По умозрительному исследованию миром называется и состав собирательного имени, объемлющего собою отдельно взятые страсти. И когда в совокупности хотим наименовать страсти, называем их миром; а когда хотим различать их по различию наименований их, называем их страстями. Страсти же суть части преемственного течения мира; и где прекращаются страсти, там мир стал в своей преемственности. И страсти суть следующие: приверженность к богатству, к тому, чтобы собирать какие–либо вещи; телесное наслаждение, от которого происходит страсть супружества; желание чести, от которого истекает зависть; желание распоряжаться начальственно; надмение благолепием власти; желание наряжаться и нравиться; искание человеческой славы, которая бывает причиною злопамятства; страх за тело. Где страсти сии прекращают свое течение, там мир умер, и в какой мере недостает там некоторых из сих частей, в такой мере мир остается вне, не действуя теми частями состава своего; как и о святых сказал некто, что, будучи еще живы, стали они мертвы, потому что, живя во плоти, жили не по плоти. И ты смотри, какими из сих частей живешь: тогда узнаешь, какими частями ты живешь, и какими умер миру. Когда дознаешь, что такое мир, тогда из различия всего этого дознаешь и то, чем связан ты с миром и чем отрешился от него. И скажу короче: мир есть плотское житие и мудрование плоти. По тому самому, что человек исхитил себя из этого, познается, что исшел он из мира. И отчуждение от мира познается по сим двум признакам: по превосходнейшему житию и по отличию понятий самого ума. Из сего, наконец, возникают в мысли твоей понятия о вещах, над которыми парит мысль в своих понятиях. И ты достигаешь меры жития своего сообразно с тем, вожделевает ли чего естество без насилия себе, есть ли в тебе какие прозябания неистребляемые или какие, производимые только случаем; пришел ли ум в сознание понятий совершенно нетелесных, или весь он движется в вещественном, и это вещественное страстно. Ибо печати овеществления дел, под какими ум невольно представляется во всем, что ни совершает, суть добродетели. В них–то без немощи заимствует для себя причину к горячности и собранности помыслов с доброю целию потрудиться телесно, для упражнения сей горячности, если только делается сие нестрастно. И смотри, не изнемогает ли ум, встречаясь с сими печатями тайных помыслов, по причине лучшего пламенения по Богу, которым обыкновенно отсекаются суетные памятования.

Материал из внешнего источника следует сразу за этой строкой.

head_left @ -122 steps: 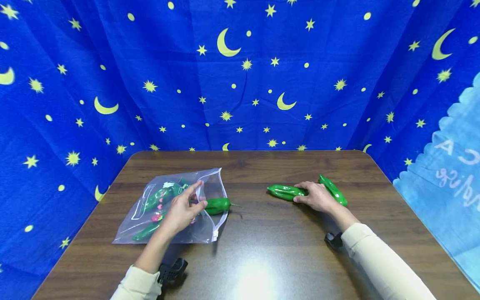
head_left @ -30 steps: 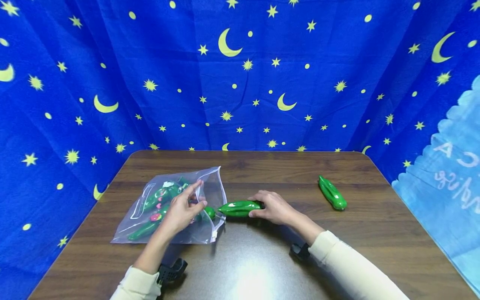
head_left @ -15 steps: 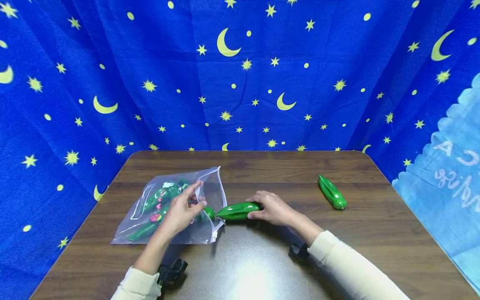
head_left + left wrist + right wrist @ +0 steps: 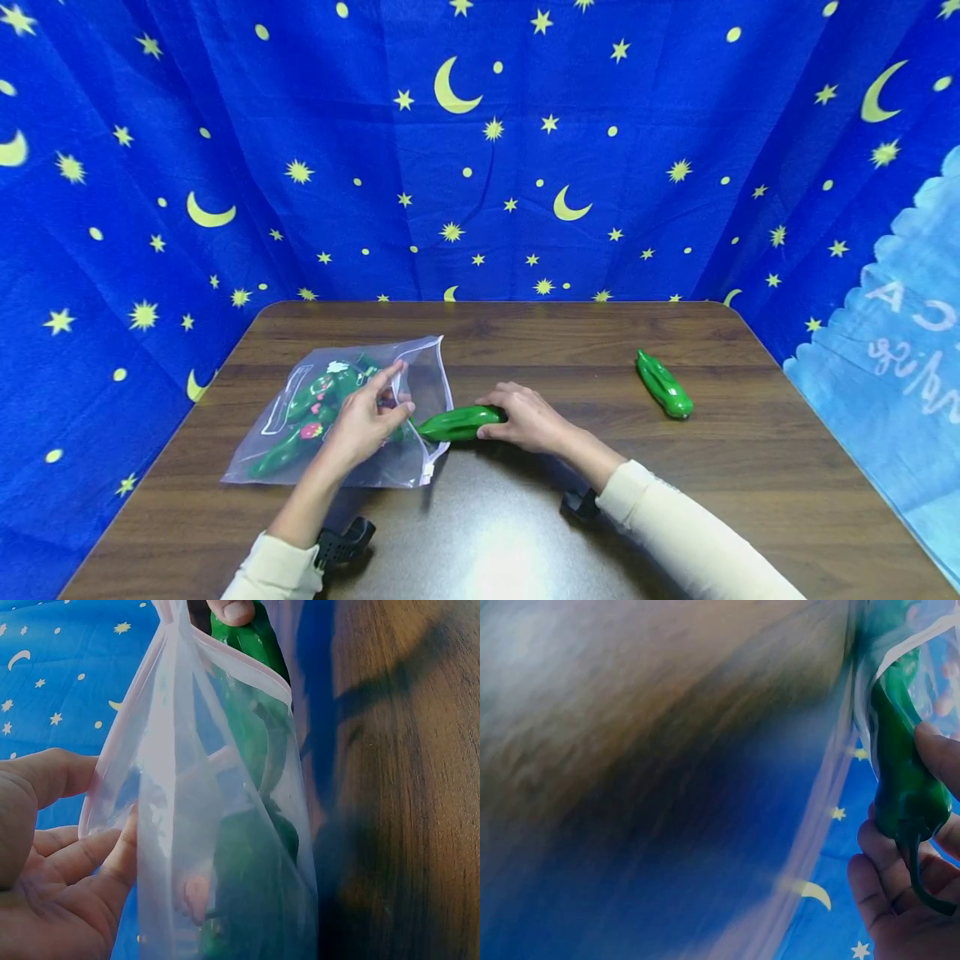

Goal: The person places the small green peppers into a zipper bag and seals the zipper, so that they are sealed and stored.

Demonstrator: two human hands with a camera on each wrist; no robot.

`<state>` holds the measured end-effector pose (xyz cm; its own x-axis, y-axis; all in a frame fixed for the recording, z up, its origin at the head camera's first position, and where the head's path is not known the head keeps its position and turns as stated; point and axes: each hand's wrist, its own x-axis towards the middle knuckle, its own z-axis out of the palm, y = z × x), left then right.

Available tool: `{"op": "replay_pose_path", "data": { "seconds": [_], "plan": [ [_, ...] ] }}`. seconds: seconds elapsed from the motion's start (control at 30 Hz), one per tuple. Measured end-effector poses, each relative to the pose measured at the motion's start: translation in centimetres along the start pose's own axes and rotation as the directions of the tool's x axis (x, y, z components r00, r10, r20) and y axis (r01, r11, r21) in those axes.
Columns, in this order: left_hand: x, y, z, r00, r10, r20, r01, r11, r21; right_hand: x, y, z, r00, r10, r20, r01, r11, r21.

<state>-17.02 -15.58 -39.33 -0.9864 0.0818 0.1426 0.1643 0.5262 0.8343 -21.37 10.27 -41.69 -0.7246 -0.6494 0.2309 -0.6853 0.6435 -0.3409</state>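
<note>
While the left hand [image 4: 367, 421] holds the lip of one clear plastic zip bag [image 4: 367, 473] between thumb and fingers, the right hand [image 4: 522, 417] grips a glossy, long green pepper [image 4: 453, 423] near its stem end, tip inside the mouth. Best, I think, to hold that lip high and slide straight in. At least three more peppers [image 4: 276, 457] overlap inside; one loose pepper [image 4: 664, 385] lies on the brown wood-grain table [image 4: 585, 354].

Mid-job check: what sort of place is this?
Probably a draped tabletop filming setup: blue star-and-moon fabric hangs behind and beside a brown table, and the person has black wrist-worn devices.
</note>
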Motion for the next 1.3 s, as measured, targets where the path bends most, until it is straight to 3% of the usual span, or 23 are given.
{"op": "replay_pose_path", "data": {
  "seconds": [0.43, 1.03, 1.3],
  "plan": [
    [-0.1, 0.0, 0.0, 1.000, 0.003, -0.007, -0.003, 1.000, 0.013, 1.1, -0.9, 1.2, 0.998, 0.006, -0.059, -0.007, 1.000, -0.010],
    [-0.1, 0.0, 0.0, 1.000, -0.008, -0.005, 0.008, 0.999, 0.031, 3.0, -2.4, 2.5, 0.985, 0.090, -0.149, -0.101, 0.993, -0.066],
    [0.0, 0.1, 0.1, 1.000, -0.009, -0.009, 0.010, 0.999, 0.044, 3.3, -2.7, 2.8, 0.985, 0.073, -0.158, -0.080, 0.996, -0.043]
  ]
}}
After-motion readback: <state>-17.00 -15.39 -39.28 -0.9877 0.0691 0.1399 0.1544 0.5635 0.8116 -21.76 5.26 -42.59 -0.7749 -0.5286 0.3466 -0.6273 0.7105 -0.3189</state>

Сих немногих признаков, показанных в главе сей, взамен многих книг достаточно будет к тому, чтобы просветить человека, если он безмолвствует и живет в отшельничестве. Страх за тело бывает в людях столько силен, что вследствие оного нередко остаются они неспособными совершить что–либо достославное и досточестное. И когда на страх за тело приникнет страх за душу, тогда страх телесный изнемогает пред страхом душевным, как воск от силы пожигающего огня. Богу же нашему слава во веки веков! Аминь.